**WORK ITEM:**
Please copy, exactly as they appear below, the lines from the one containing "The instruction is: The" through the one containing "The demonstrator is".

Stored records
____________________

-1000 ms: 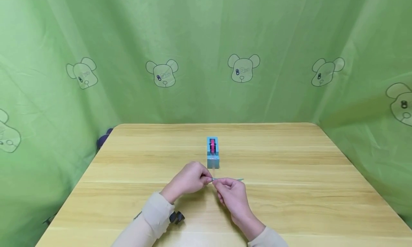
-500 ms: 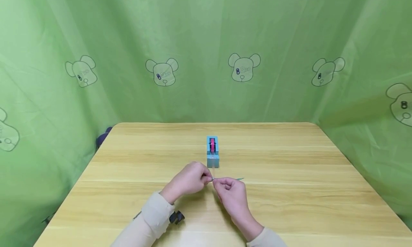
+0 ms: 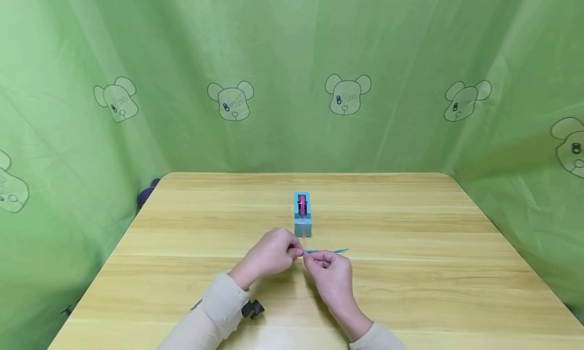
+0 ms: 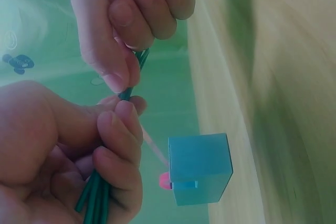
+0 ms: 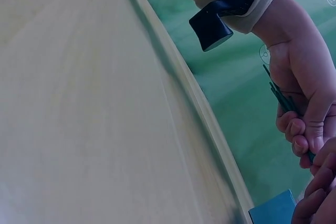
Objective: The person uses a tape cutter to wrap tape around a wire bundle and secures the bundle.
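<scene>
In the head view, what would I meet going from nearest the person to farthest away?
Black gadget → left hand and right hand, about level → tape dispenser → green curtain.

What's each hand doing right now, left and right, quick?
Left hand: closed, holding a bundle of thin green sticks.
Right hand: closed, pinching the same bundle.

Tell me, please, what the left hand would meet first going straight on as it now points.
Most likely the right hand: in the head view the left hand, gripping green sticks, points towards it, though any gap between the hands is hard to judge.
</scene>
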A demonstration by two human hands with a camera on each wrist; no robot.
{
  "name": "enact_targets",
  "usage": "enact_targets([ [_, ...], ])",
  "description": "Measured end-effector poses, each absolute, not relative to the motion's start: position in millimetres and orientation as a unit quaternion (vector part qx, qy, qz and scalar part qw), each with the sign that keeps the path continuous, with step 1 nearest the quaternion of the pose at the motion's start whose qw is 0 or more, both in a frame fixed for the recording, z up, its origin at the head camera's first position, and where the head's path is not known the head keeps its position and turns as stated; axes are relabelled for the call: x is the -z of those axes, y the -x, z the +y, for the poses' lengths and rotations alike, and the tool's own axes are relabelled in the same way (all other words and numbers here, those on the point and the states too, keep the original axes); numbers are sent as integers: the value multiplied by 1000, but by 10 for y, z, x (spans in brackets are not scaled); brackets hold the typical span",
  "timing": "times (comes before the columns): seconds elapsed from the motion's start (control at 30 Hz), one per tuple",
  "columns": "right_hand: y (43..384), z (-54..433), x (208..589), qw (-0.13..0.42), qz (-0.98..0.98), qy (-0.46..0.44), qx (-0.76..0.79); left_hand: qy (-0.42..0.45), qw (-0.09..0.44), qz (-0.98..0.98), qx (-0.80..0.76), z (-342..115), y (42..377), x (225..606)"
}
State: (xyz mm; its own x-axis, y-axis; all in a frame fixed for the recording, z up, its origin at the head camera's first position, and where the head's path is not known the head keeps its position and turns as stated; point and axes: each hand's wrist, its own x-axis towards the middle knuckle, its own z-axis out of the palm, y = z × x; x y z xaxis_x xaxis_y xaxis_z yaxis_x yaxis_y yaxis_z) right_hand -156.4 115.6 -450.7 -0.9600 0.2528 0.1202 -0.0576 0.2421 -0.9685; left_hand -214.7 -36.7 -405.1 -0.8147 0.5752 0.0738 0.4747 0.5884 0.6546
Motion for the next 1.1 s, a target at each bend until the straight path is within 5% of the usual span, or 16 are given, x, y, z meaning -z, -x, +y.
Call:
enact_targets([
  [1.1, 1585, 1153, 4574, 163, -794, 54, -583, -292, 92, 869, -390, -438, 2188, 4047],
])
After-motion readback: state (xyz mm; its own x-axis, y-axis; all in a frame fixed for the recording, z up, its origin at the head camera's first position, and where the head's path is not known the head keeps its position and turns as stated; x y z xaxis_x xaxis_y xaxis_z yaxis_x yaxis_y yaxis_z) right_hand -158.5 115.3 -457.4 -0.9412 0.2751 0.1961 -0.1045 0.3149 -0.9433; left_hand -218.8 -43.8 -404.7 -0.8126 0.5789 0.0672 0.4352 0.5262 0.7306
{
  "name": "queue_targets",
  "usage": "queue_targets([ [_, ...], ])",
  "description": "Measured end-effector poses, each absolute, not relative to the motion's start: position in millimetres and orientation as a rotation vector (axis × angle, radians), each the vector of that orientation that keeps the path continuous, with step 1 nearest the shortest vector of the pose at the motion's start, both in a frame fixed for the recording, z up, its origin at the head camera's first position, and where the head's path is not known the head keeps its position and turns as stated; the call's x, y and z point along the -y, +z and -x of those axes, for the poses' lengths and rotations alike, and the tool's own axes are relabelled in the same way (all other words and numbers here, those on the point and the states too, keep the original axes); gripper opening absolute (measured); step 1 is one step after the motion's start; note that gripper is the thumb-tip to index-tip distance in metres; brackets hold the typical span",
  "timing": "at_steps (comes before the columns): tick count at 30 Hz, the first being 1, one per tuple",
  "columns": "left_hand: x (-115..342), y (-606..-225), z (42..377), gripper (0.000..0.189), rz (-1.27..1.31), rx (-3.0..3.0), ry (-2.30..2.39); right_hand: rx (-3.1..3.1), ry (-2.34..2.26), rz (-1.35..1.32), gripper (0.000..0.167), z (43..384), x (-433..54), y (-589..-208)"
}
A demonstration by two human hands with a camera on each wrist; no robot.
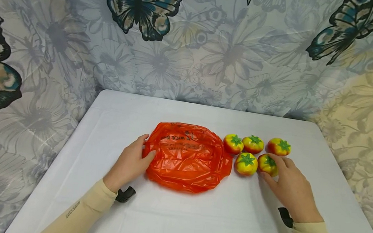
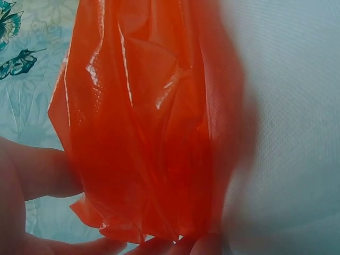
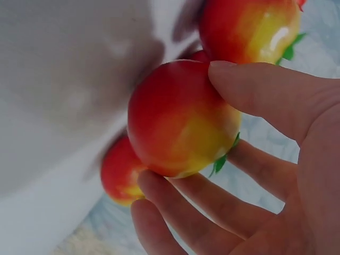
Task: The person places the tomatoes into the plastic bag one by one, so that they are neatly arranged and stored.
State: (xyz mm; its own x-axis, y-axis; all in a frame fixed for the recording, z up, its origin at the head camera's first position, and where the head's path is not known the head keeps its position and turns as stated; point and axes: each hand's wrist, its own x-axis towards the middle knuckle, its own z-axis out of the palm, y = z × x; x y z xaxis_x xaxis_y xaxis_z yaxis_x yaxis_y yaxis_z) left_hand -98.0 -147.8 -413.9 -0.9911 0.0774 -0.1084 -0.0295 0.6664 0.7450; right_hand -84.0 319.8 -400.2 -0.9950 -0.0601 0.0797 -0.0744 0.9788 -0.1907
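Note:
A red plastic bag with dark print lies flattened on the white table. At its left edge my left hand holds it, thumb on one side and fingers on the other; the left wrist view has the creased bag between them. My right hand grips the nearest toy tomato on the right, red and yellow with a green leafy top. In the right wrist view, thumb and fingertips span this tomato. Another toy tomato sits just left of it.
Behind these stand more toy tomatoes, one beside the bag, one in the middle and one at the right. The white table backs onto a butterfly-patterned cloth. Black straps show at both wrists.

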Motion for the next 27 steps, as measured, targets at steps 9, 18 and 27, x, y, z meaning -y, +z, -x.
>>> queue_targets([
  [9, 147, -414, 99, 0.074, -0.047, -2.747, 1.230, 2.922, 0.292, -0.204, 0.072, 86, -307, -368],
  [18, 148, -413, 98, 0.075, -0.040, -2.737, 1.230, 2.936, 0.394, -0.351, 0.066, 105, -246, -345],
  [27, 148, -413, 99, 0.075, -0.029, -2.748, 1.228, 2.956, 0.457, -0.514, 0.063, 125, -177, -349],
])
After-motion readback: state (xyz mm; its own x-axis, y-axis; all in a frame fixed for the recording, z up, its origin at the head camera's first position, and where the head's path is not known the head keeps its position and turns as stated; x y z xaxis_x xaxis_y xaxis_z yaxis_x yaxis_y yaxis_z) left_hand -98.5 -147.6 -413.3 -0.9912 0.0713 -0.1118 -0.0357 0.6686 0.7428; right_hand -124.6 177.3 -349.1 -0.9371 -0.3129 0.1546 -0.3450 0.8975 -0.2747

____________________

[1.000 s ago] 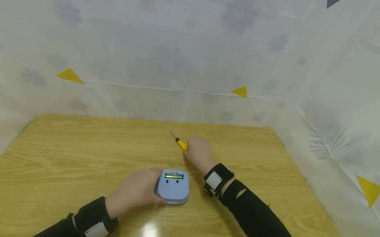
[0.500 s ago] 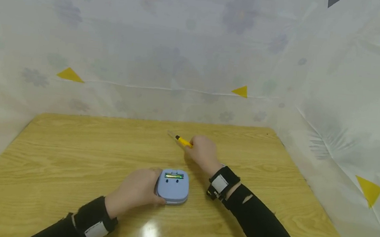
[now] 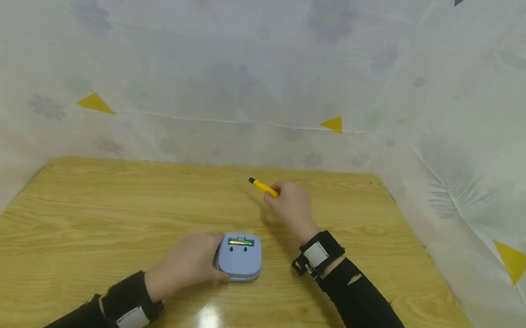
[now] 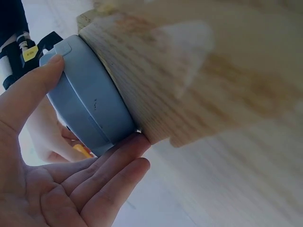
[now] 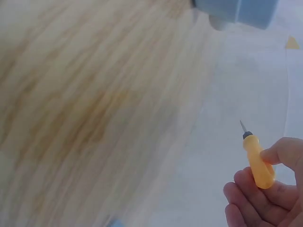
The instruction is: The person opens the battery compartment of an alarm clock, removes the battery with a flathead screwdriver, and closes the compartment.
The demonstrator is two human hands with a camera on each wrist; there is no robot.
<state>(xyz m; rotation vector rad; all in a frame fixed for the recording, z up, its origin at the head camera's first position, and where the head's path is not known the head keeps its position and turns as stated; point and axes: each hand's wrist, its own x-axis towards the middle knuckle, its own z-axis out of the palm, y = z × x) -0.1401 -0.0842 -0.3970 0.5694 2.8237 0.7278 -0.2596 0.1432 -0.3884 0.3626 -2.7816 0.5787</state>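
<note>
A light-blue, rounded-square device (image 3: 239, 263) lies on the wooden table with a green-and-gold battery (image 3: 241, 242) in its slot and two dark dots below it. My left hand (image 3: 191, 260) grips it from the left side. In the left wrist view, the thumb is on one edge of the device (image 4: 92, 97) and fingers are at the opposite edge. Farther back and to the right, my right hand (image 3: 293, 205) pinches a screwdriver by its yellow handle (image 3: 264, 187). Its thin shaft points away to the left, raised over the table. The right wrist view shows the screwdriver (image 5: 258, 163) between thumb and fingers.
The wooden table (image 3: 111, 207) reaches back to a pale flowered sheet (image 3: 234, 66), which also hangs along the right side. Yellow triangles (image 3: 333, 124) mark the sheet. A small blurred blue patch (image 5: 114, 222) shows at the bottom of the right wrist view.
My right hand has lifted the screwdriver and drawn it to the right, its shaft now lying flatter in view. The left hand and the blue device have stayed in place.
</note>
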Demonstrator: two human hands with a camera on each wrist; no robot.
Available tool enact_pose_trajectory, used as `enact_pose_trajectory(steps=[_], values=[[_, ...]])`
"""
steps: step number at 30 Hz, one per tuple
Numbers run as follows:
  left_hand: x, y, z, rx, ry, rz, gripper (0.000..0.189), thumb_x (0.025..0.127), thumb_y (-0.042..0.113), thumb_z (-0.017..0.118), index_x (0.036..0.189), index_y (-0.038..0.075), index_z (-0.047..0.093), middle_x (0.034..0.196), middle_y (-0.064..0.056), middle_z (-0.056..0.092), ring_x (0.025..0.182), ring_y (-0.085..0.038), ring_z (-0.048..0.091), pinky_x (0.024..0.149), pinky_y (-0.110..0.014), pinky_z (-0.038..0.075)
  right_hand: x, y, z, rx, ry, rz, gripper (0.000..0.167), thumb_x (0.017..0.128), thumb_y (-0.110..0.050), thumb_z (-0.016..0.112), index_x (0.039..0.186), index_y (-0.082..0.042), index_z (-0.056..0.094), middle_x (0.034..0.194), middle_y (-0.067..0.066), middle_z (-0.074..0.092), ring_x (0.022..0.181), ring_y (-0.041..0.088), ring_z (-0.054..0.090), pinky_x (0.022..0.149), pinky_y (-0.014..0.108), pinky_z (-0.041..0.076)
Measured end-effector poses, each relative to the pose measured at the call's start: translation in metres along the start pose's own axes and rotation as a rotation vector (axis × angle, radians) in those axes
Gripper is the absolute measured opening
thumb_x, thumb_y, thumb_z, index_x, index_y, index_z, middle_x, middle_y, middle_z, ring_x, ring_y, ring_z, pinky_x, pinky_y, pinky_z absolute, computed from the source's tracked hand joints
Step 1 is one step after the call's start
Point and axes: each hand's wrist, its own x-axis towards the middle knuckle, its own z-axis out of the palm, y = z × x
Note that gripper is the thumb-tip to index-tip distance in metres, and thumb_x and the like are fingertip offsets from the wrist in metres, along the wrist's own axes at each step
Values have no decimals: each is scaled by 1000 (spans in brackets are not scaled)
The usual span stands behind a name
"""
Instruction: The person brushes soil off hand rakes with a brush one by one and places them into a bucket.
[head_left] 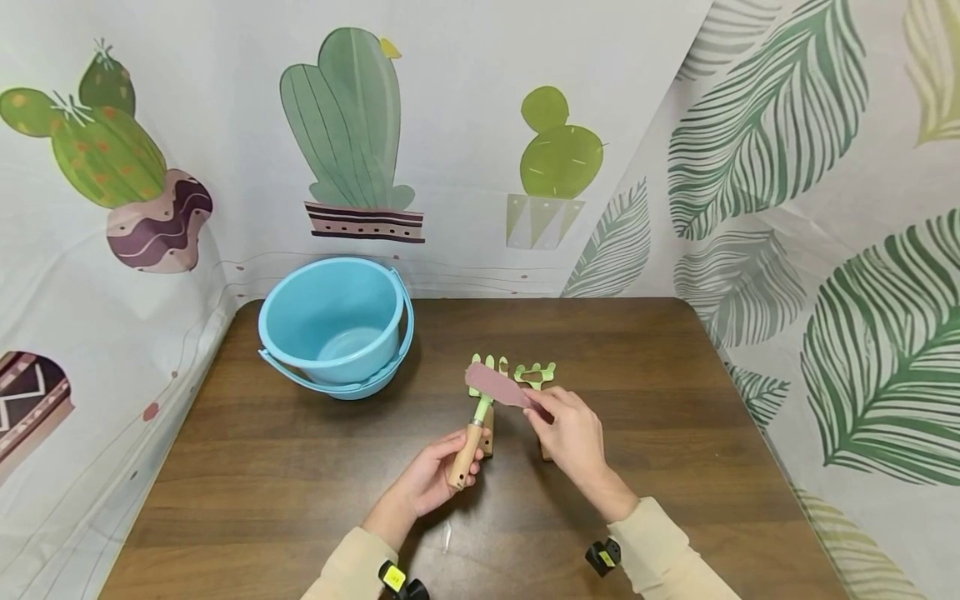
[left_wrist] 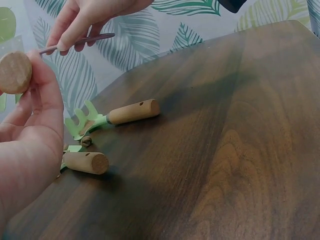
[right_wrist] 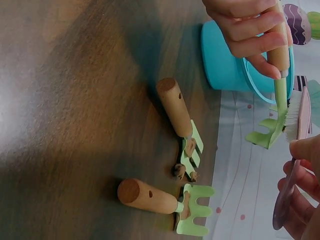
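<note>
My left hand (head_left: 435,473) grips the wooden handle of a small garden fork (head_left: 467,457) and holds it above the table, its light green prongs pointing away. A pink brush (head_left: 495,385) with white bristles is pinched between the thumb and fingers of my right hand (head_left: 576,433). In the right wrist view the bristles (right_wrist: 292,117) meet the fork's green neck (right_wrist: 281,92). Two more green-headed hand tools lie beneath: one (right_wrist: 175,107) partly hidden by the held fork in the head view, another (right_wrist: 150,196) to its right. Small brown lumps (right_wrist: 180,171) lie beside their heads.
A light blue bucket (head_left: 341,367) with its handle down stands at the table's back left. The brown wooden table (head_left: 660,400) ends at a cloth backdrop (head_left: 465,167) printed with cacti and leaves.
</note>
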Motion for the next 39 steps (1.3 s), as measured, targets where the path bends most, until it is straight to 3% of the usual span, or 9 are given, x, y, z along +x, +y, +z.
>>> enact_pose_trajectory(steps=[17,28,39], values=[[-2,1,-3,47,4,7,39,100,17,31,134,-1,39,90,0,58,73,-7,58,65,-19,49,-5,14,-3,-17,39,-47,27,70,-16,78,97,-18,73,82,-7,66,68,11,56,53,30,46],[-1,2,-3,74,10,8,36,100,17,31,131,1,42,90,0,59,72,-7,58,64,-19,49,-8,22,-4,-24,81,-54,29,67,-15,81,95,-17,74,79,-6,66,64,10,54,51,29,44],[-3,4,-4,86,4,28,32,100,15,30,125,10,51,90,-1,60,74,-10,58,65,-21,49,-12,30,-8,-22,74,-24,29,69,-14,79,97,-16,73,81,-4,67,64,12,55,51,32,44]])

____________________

**RESPONSE BELOW:**
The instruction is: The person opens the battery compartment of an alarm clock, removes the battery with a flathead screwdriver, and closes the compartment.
The demonstrator is two human hands with a camera on each wrist; there is no robot.

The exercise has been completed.